Not necessarily. Unless the dispute can be resolved by negotiation, Court proceedings will be the inevitable route to disposing of the claim. But most claims of this nature are very suitable to be resolved without a Court hearing, either by direct negotiation or mediation. It is always important to keep an open mind to try and resolve matters without expensive and sometimes risky Court proceedings where the general rules is the loser pays.

However, if the claim involves a child or a person under a disability either as a claimant or beneficiary, proceedings will be necessary as the Court must always ratify any settlement.

What steps do I take if I believe a Will is invalid?

Taking prompt action is imperative as there can be a danger the Estate will be distributed promptly and this makes it harder to claw back the assets from the beneficiaries.

It is far better to preserve the position and this can be done by filing a Caveat. This is a notice filed at Probate Registry preventing the Grant of Probate from being issued, which in turn prevents the Executor or Administrator distributing the Estate. What follows this process is quite complicated but it initially buys the Caveator some time to make further investigations and representations as to their position.

It must also be borne in mind whether a Caveat will assist the Caveator in any event, as there are circumstances where it will not.

But it is still possible to make a claim even if the Estate has been distributed.

What about claims to remove an Executor/Administrator?

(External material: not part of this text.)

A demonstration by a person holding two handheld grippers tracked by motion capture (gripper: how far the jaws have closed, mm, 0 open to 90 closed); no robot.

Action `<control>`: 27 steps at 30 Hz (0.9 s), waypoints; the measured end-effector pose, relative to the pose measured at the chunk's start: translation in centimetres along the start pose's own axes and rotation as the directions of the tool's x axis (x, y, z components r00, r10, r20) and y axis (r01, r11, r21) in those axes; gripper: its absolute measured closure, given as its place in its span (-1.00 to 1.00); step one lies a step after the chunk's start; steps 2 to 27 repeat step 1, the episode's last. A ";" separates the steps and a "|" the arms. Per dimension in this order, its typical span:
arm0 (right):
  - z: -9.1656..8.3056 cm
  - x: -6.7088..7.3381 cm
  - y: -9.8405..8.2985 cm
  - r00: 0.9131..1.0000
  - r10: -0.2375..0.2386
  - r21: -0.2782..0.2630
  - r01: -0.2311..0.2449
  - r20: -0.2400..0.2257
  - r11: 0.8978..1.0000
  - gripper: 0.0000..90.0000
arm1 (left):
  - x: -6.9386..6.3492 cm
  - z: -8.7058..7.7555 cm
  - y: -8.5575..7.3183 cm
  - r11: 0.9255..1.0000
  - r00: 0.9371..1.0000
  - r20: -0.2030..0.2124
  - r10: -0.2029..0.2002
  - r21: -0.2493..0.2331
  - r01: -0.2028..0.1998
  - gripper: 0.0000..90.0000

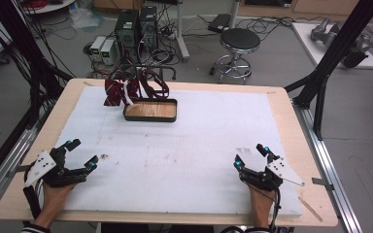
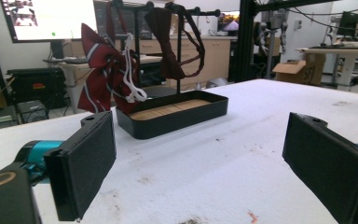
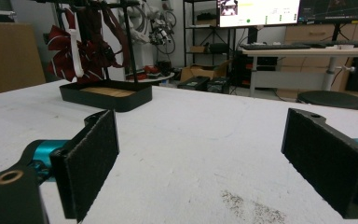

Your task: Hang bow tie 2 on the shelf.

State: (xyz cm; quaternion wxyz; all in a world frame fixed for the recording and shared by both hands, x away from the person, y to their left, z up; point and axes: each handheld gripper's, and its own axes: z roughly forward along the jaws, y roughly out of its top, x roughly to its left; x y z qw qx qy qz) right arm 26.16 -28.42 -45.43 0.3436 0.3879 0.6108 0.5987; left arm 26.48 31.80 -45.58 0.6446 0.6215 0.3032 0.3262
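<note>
1. The left tongs (image 1: pixel 81 154) rest at the near left corner of the counter (image 1: pixel 184 145), held in a hand (image 1: pixel 53 196); the jaws stand wide apart with nothing between them.
2. The right tongs (image 1: pixel 250 155) sit at the near right of the counter, jaws just as wide and empty.
3. Far from both, toward the back edge and left of centre, stands a black tray (image 1: pixel 150 110) with a wooden floor.
4. A thin black rack (image 2: pixel 179 46) rises from the tray's far side.
5. A dark red striped bow tie (image 2: pixel 100 70) with a white strap hangs on the rack's left; a plain maroon bow tie (image 2: pixel 170 44) hangs beside it on a looped strap.
6. In the right gripper view the tray (image 3: pixel 106 94) lies well ahead, to the left.
</note>
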 end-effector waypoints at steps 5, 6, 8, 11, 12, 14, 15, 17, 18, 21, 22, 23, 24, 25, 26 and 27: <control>0.0 0.0 0.0 1.000 0.001 -0.002 -0.001 0.002 1.000 -0.77 | 0.0 0.0 0.0 1.000 1.000 -0.001 -0.001 0.001 0.001 -0.78; 0.0 0.0 0.0 1.000 0.001 -0.002 -0.001 0.002 1.000 -0.77 | 0.0 0.0 0.0 1.000 1.000 -0.001 -0.001 0.001 0.001 -0.78; 0.0 0.0 0.0 1.000 0.001 -0.002 -0.001 0.002 1.000 -0.77 | 0.0 0.0 0.0 1.000 1.000 -0.001 -0.001 0.001 0.001 -0.78; 0.0 0.0 0.0 1.000 0.001 -0.002 -0.001 0.002 1.000 -0.77 | 0.0 0.0 0.0 1.000 1.000 -0.001 -0.001 0.001 0.001 -0.78; 0.0 0.0 0.0 1.000 0.001 -0.002 -0.001 0.002 1.000 -0.77 | 0.0 0.0 0.0 1.000 1.000 -0.001 -0.001 0.001 0.001 -0.78; 0.0 0.0 0.0 1.000 0.001 -0.002 -0.001 0.002 1.000 -0.77 | 0.0 0.0 0.0 1.000 1.000 -0.001 -0.001 0.001 0.001 -0.78; 0.0 0.0 0.0 1.000 0.001 -0.002 -0.001 0.002 1.000 -0.77 | 0.0 0.0 0.0 1.000 1.000 -0.001 -0.001 0.001 0.001 -0.78; 0.0 0.0 0.0 1.000 0.001 -0.002 -0.001 0.002 1.000 -0.77 | 0.0 0.0 0.0 1.000 1.000 -0.001 -0.001 0.001 0.001 -0.78; 0.0 0.0 0.0 1.000 0.001 -0.002 -0.001 0.002 1.000 -0.77 | 0.0 0.0 0.0 1.000 1.000 -0.001 -0.001 0.001 0.001 -0.78; 0.0 0.0 0.0 1.000 0.001 -0.002 -0.001 0.002 1.000 -0.77 | 0.0 0.0 0.0 1.000 1.000 -0.001 -0.001 0.001 0.001 -0.78; 0.0 0.0 0.0 1.000 0.001 -0.002 -0.001 0.002 1.000 -0.77 | 0.0 0.0 0.0 1.000 1.000 -0.001 -0.001 0.001 0.001 -0.78; 0.0 0.0 0.0 1.000 0.001 -0.002 -0.001 0.002 1.000 -0.77 | 0.0 0.0 0.0 1.000 1.000 -0.001 -0.001 0.001 0.001 -0.78; 0.0 0.0 0.0 1.000 0.001 -0.002 -0.001 0.002 1.000 -0.77 | 0.0 0.0 0.0 1.000 1.000 -0.001 -0.001 0.001 0.001 -0.78; 0.0 0.0 0.0 1.000 0.001 -0.002 -0.001 0.002 1.000 -0.77 | 0.0 0.0 0.0 1.000 1.000 -0.001 -0.001 0.001 0.001 -0.78; 0.0 0.0 0.0 1.000 0.001 -0.002 -0.001 0.002 1.000 -0.77 | 0.0 0.0 0.0 1.000 1.000 -0.001 -0.001 0.001 0.001 -0.78; 0.0 0.0 0.0 1.000 0.001 -0.002 -0.001 0.002 1.000 -0.77 | 0.0 0.0 0.0 1.000 1.000 -0.001 -0.001 0.001 0.001 -0.78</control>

The Executor’s primary role is to collect in the assets of the Estate, pay any liabilities and inheritance tax if applicable and then distribute the balance in accordance with the terms of the Will. The Administrator has the same job save that the Estate is distributed to the beneficiaries under an intestacy.

In some instances, the Executor/Administrator may fail to fulfil their roll adequately or quickly enough. In those circumstances, it is open to the beneficiaries to apply to Court to have them removed or replaced but only if there is sufficient merit in making such a claim.

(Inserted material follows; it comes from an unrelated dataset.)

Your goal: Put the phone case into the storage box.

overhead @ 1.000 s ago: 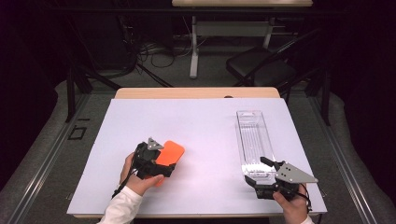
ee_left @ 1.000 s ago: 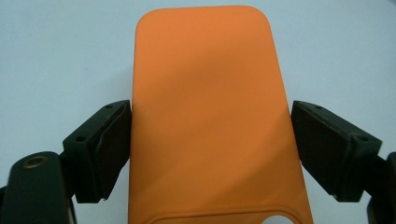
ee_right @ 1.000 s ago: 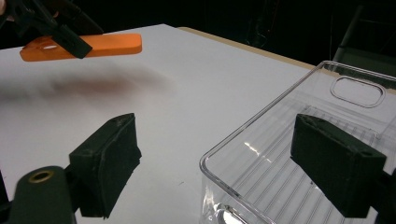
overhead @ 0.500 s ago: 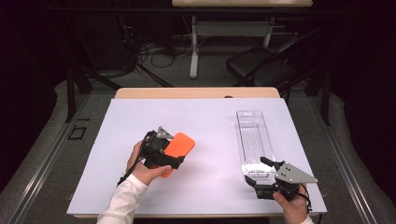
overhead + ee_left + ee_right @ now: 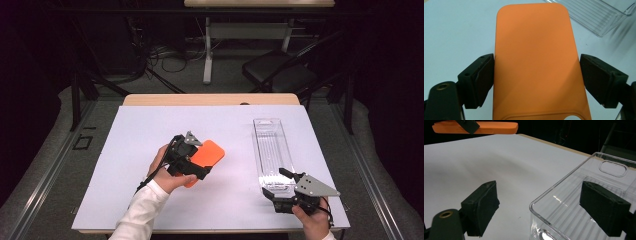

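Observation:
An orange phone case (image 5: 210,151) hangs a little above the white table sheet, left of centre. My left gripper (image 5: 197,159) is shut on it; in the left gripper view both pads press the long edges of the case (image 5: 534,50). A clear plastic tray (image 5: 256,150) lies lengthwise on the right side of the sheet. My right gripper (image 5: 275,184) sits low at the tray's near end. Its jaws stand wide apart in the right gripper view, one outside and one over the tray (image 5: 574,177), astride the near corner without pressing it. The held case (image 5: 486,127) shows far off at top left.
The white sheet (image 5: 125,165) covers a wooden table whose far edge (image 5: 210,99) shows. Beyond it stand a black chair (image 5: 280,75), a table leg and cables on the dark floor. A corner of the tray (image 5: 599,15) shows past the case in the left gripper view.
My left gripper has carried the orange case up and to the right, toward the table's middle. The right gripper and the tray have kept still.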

Are there any other types of contentious probate claims?

The most common form of alternative claim is Proprietary Estoppel. This oddly sounding concept effectively relates to broken promises.

Such claims often arise in the context of an agricultural background (but not always), namely where a landowner promises their child that “one day all this will be yours” or words along those lines.

That child then works long hours for low pay over many years only to learn their parent has executed a Will which leaves it to other beneficiaries (or allows an intestacy to take place) such as their spouse or children equally.

These claims have four elements:

  • There must have been a promise made by the donor.
  • The donee of that promise must have relied upon it.
  • The donee must have acted to their detriment in reliance of the promise.
  • Taken together, this must amount to unconscionable conduct on the part of the donor.

Once again, specialist advice should always be obtained if one is considering or facing a Proprietary Estoppel claim.